A) Her name is Brittany and I’ve known her ever since she was born. She had some difficult circumstances while she was growing up. Her father was in and out of prison, the family never had much money at all. They lived in a trailer on my grandfather’s property in Alabama. Brittany always got As and you could tell she really wanted to make something of herself. She wound up going to community college, and then to the university to study nursing. She became an ER nurse and she had just begun working as a nursing instructor. She was excited about getting her doctorate. She just had her first child, too, a little boy; but on Friday she was in a terrible accident and lost her left arm. She has gone through one surgery and has two more to go, I believe. She’s stable. This all happened right as I was getting ready to publish the book, so it just seemed fitting to donate the proceeds to Brittany and her family. I know they’re going to have a lot of struggles in the coming months.
Q) I’m sorry about that, Jeff. I really want you to make as much money as you can for her– It’s such a noble thing you’re doing.
A) I just want to help. She has come so far, from such trying circumstances. It’s really not fair. Of all my family members, she is one of our brightest stars.

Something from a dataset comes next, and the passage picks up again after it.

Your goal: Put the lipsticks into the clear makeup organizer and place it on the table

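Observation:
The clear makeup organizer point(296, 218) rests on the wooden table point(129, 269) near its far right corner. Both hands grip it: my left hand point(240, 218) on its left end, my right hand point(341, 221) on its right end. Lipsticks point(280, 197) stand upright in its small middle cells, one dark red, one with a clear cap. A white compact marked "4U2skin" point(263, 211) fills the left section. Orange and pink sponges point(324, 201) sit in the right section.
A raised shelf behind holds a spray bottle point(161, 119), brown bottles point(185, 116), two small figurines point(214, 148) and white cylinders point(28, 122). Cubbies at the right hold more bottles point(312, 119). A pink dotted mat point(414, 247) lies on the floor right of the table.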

Q) Yes, it seems to me that she has done wonderfully for herself.
A) She really has. This is so undeserved. That’s one of the themes of the novel, actually. When tragedy struck my family in the ’30s, the kids were faced with the same questions. Why did this happen? Why us? Of course there is no answer to that question.
Q) That’s the most frustrating part. There is no answer and there’s no rhyme or reason to what happens half the time. When things like this happen it’s just sad. Where can people get the book?
A) It’s in three editions. There’s a Kindle edition on Amazon. That’s easy enough to find. And soon there will be a trade paperback edition on Amazon, as well. (Right now it’s on CreateSpace but in a few days it should move over to Amazon.) Just search for “A Cold Coming” and it should come up. There’s also a hardback edition on Lulu. There are links to all three editions on A Cold Coming blog.
Q) Where can people get in touch directly with you?
A) My email address is wjeffbishop (@) yahoo.com. I’m also on Facebook.
Q) Thank you for your time, Jeff, and I hope people really get together and help you.
A) Thanks, Nick.
Guys, if ever you needed to buy a book, this is the one. This isn’t just a case of promoting a book. This is helping to save a life and help someone along the way. I am sure that many of you feel, as do I, that Jeff is doing a wonderful thing. Why don’t you head over to Amazon and pick up the A Cold Coming or email Jeff? Just don’t stand by and watch someone stumble. This was an unfair act of fate and we can help rectify it. We can all do something to help Brittany. God bless…
Thanks so much, Nick. It was great talking to you and your blog site is absolutely fantastic. Hopefully I’ll see you when the next book rolls around. Take care.
Good article. Mr. Gaines Dodson owned and managed the Haralson County Tribune in Buchanan at that time. His Grandson, Tom Stanley and I would go in sometimes he would let us set the print with letters of the alphabet made of lead. We probably did more harm than good ! Mr. Dodson was a very well respected man in Haralson County. Thanks for sharing the story with us. Ted Weaver.